- **Aim of the task**:
Copy each line of the records that includes "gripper".

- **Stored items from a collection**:

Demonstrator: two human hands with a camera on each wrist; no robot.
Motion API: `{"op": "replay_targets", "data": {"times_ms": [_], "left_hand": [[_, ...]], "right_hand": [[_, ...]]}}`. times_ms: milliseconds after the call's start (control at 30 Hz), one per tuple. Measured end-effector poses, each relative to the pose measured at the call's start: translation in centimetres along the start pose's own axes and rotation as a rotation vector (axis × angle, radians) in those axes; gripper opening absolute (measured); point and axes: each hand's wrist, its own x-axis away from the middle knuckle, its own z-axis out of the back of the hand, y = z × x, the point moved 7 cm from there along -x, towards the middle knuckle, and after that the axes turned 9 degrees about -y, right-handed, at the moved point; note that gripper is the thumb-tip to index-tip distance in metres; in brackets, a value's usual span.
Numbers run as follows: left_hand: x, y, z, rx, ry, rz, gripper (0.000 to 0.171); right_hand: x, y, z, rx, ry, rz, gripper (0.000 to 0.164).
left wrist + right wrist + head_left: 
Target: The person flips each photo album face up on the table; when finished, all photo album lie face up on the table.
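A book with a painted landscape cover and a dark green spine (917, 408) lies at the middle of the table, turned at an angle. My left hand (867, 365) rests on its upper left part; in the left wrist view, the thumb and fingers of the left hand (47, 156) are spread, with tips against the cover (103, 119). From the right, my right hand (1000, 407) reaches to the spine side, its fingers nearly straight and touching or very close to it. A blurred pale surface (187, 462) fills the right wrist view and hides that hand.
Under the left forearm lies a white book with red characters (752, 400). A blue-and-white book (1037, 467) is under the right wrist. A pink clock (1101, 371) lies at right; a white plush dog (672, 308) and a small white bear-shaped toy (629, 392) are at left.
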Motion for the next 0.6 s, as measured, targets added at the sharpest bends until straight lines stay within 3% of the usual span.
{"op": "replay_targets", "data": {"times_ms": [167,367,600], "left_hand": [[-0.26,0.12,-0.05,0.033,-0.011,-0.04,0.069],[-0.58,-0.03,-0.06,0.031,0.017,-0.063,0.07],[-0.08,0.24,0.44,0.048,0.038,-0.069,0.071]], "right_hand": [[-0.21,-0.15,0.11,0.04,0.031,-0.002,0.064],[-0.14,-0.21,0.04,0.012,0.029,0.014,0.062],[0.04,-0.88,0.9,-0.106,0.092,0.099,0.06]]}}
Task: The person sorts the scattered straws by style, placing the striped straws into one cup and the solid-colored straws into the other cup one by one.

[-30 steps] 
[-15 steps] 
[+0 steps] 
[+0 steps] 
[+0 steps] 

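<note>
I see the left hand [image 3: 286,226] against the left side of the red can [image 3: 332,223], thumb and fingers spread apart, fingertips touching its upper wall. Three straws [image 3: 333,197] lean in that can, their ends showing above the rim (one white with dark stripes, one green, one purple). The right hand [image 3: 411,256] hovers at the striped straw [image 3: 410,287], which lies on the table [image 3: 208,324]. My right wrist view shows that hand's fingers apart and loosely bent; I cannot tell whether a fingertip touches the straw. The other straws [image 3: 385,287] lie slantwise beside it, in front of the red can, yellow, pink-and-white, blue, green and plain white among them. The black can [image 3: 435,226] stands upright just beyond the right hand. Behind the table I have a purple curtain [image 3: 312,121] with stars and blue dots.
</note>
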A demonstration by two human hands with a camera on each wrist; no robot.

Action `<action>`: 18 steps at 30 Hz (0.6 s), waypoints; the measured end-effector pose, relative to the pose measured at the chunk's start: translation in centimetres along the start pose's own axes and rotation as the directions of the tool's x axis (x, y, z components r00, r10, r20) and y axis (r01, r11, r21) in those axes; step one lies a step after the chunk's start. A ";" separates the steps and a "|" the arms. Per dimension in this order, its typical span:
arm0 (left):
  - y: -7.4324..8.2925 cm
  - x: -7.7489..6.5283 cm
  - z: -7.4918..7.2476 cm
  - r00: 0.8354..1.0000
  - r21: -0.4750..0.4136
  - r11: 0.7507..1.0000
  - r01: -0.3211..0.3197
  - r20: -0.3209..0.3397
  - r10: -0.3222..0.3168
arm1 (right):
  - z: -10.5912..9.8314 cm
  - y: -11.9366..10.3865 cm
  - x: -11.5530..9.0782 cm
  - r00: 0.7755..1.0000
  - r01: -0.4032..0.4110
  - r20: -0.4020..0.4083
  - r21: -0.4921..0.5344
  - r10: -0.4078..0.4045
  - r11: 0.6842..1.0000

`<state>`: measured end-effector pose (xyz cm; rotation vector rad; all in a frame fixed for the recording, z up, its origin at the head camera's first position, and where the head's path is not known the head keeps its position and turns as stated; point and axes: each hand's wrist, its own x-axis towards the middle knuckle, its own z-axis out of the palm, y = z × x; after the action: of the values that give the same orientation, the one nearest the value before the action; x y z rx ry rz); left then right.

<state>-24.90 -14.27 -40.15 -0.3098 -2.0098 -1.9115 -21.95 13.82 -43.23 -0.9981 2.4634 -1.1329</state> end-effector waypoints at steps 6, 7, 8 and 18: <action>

- **Finished task**:
Motion API: `{"op": "replay_targets", "data": {"times_ms": [_], "left_hand": [[_, ...]], "right_hand": [[_, ...]]}}`. times_ms: milliseconds after the call's start (control at 30 Hz), one per tuple. Measured end-effector poses, each relative to the pose measured at the call's start: translation in centimetres along the start pose's own axes and rotation as a rotation vector (axis × angle, radians) in those axes; gripper opening absolute (measured); point and axes: each hand's wrist, its own x-axis away from the middle knuckle, its own z-axis out of the back of the hand, y = z × x, the point moved 7 cm from there along -x, towards the middle knuckle, and after that the axes turned 9 degrees about -y, right-handed, at the moved point; note that gripper is the thumb-tip to index-tip distance in metres; in brackets, a value's usual span.
Numbers run as follows: left_hand: x, y, z, rx, ry, rz, gripper (0.000 to 0.171); right_hand: x, y, z, rx, ry, rz, gripper (0.000 to 0.164).

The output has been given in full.